**What the task requires**
Leave out the pictures and output exactly the lines below from the one with "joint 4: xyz" down to the one with "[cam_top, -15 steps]", both of them included.

Saved data entries:
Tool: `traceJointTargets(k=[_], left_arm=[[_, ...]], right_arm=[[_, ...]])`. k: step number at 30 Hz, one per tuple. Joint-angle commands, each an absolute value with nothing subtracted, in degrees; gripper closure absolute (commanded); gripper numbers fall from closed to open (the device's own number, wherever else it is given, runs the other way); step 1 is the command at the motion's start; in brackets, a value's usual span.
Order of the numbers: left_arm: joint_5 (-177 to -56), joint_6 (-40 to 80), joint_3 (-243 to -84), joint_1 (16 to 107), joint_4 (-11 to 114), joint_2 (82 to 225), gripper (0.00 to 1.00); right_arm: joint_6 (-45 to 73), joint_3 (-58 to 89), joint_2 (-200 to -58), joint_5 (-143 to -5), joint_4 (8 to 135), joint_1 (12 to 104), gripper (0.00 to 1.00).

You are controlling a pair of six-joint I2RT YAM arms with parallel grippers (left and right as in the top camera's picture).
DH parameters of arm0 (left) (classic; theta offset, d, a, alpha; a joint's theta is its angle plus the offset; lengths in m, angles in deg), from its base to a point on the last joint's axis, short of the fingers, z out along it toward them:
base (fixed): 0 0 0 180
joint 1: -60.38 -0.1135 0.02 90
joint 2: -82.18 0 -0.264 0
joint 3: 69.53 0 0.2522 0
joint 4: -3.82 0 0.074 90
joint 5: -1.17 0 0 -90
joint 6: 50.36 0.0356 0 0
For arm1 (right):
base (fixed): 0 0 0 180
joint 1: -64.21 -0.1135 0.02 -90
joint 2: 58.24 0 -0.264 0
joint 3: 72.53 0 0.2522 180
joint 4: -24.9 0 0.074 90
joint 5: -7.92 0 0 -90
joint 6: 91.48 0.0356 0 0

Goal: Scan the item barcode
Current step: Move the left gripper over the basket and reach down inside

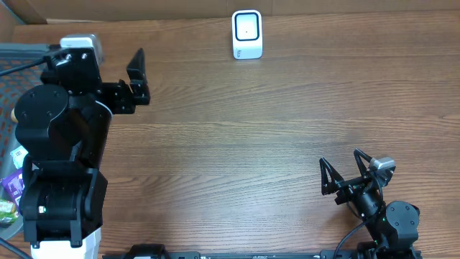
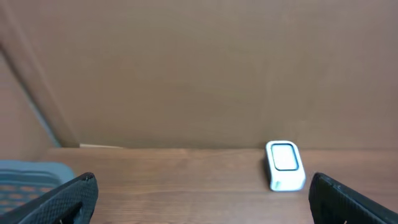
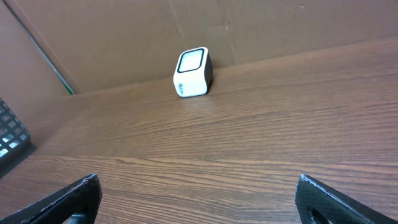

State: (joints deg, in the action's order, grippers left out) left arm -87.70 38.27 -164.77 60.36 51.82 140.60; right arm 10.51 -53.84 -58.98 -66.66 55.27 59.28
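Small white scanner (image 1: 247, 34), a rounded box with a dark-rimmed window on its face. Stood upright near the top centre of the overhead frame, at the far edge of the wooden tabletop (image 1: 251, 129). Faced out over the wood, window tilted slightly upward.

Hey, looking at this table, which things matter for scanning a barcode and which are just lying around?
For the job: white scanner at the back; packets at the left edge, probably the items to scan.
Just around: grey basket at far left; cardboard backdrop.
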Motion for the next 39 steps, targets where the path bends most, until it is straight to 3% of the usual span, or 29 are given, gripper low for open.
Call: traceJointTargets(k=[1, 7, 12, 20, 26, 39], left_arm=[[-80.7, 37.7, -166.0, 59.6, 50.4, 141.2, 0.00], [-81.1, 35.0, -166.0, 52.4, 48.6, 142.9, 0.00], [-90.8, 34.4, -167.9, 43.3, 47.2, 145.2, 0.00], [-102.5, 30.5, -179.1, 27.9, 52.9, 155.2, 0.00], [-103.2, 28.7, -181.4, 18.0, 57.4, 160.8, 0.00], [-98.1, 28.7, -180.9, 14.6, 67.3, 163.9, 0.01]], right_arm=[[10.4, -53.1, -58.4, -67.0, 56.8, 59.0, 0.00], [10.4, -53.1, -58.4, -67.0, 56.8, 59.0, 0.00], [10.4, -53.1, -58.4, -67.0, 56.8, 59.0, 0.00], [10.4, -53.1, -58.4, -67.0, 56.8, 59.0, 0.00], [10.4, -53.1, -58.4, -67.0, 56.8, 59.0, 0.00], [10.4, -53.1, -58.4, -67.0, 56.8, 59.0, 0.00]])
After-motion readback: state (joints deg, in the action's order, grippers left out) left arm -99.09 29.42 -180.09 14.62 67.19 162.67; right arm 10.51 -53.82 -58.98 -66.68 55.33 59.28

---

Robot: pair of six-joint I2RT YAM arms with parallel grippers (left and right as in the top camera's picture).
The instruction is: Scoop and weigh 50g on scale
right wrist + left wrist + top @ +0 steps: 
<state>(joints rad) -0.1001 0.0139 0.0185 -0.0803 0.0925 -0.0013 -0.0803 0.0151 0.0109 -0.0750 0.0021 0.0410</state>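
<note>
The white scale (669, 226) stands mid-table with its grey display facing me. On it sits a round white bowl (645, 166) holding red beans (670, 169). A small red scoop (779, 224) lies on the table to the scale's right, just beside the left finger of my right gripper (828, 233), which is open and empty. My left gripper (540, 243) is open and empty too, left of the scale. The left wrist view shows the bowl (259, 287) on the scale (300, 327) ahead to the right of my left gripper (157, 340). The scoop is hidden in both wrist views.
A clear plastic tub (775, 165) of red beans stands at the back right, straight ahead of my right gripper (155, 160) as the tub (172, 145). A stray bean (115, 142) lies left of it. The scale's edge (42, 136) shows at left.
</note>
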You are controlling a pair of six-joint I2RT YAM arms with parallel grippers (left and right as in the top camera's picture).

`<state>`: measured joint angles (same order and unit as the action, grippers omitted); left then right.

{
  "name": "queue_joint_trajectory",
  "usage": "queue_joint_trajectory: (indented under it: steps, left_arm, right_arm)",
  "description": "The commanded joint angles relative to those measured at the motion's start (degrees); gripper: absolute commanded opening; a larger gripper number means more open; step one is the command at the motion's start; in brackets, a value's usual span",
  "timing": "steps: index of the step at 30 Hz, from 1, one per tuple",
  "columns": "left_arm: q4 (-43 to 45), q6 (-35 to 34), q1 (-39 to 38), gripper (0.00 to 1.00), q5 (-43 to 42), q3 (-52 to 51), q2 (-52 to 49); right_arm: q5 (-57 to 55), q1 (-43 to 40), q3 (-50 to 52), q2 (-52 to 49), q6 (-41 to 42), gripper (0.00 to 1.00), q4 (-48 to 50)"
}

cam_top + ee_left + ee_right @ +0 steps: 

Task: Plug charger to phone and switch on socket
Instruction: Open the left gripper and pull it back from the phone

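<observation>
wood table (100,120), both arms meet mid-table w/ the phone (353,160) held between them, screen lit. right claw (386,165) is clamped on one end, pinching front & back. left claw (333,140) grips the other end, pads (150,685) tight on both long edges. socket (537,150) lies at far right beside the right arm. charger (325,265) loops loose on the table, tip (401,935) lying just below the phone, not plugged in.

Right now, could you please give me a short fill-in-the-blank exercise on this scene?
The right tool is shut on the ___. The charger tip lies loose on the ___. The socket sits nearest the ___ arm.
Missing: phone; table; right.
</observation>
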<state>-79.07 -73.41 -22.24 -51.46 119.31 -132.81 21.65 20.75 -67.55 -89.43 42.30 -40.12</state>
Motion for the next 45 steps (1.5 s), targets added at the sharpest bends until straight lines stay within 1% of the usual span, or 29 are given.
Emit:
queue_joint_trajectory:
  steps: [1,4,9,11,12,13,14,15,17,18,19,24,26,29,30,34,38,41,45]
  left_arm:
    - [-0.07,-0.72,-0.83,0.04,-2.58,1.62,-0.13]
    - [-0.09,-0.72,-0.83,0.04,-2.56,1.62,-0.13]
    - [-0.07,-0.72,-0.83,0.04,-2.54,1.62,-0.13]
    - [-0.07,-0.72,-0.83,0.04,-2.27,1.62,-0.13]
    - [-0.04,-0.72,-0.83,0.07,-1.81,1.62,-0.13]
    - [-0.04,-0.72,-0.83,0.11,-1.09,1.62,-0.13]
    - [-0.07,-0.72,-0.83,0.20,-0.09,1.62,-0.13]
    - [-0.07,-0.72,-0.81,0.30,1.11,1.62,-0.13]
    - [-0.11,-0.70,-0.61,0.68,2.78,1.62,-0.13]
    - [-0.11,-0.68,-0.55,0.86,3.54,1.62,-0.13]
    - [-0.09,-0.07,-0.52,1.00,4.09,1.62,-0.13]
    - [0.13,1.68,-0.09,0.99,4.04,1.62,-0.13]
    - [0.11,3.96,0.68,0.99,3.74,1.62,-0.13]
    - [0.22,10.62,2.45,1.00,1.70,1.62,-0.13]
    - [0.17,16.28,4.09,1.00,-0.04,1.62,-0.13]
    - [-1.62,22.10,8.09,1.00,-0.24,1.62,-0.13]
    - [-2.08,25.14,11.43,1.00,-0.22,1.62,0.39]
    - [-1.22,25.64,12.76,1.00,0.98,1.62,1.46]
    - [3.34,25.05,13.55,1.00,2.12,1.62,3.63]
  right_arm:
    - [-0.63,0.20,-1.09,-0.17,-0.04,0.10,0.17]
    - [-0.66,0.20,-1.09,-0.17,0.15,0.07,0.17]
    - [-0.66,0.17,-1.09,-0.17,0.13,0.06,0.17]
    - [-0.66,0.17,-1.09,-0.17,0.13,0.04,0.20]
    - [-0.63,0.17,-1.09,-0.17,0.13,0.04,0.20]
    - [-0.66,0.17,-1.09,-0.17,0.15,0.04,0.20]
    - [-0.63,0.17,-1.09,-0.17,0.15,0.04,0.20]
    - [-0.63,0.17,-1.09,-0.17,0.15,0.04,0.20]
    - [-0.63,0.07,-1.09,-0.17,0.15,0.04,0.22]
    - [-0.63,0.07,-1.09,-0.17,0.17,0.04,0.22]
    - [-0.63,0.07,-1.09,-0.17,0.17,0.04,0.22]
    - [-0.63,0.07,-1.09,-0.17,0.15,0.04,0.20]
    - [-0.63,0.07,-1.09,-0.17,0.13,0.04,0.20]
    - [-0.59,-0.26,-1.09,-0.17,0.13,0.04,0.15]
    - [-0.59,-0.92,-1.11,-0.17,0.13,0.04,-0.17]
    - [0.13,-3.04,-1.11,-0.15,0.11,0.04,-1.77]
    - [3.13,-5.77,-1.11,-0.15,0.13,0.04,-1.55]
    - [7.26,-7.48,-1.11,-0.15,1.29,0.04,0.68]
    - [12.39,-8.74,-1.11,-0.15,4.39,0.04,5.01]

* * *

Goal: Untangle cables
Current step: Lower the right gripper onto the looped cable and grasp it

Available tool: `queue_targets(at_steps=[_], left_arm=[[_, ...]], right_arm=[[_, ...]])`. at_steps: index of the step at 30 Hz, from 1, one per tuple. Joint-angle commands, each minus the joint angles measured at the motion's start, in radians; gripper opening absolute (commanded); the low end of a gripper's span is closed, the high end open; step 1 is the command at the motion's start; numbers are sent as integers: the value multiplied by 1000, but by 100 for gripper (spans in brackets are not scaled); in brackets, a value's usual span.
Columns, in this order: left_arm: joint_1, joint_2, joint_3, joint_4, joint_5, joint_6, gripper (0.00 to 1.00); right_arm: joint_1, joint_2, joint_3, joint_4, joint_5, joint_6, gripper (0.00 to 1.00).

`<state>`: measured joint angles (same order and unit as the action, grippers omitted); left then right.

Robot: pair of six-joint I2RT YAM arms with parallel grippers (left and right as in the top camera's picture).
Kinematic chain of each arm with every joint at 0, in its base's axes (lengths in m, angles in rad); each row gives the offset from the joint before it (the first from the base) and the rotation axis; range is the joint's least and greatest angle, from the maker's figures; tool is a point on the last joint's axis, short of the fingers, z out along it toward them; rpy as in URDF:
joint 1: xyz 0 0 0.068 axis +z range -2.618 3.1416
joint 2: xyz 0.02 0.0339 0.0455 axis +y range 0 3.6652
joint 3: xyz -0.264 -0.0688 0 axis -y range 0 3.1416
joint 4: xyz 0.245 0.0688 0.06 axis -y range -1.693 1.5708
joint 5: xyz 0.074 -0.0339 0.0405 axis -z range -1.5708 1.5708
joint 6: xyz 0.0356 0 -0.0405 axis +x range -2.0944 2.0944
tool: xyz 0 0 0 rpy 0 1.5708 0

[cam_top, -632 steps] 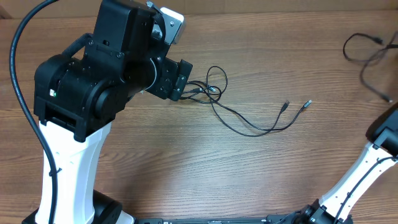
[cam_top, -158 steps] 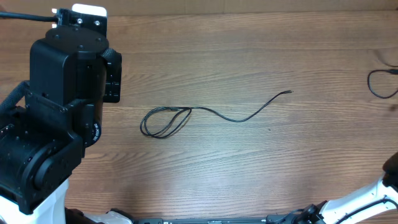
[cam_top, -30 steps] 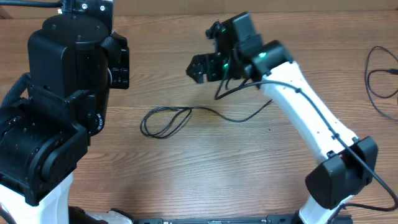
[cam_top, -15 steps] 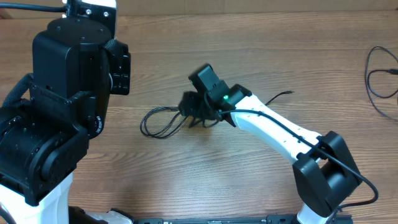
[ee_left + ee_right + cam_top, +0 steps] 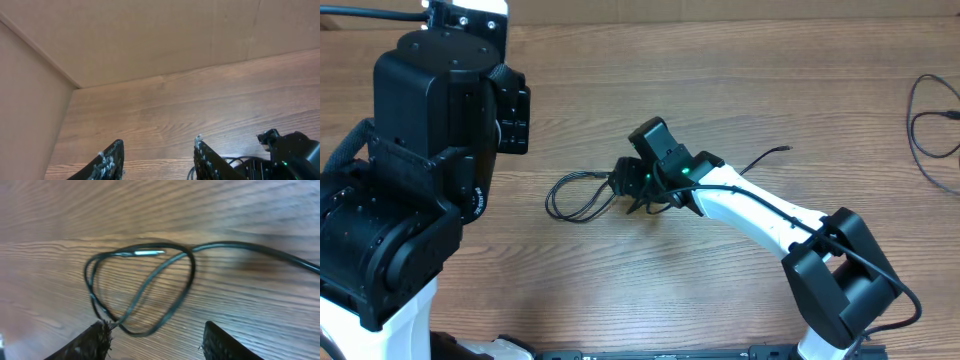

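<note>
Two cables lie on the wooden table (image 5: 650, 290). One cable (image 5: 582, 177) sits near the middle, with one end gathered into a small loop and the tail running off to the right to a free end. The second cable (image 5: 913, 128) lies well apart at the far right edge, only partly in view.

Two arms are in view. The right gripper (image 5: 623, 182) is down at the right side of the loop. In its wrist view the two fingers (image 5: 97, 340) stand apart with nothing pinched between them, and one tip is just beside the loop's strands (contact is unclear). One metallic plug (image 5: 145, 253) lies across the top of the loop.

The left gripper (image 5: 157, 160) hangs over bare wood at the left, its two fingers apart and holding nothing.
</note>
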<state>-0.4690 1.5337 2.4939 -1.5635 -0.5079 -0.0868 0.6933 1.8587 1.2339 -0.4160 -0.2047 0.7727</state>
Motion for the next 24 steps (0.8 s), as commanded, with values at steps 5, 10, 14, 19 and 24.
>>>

**Solution**
joint 4: xyz 0.245 0.0688 0.06 axis -y range -1.693 1.5708
joint 5: xyz 0.074 -0.0339 0.0405 axis -z range -1.5708 1.5708
joint 6: xyz 0.0356 0 -0.0405 axis +x range -2.0944 2.0944
tool: xyz 0 0 0 rpy 0 1.5708 0

[cam_top, -632 steps] 
[cam_top, -158 steps] 
[cam_top, -30 steps] 
[cam_top, -15 steps] 

The answer has been written out in full.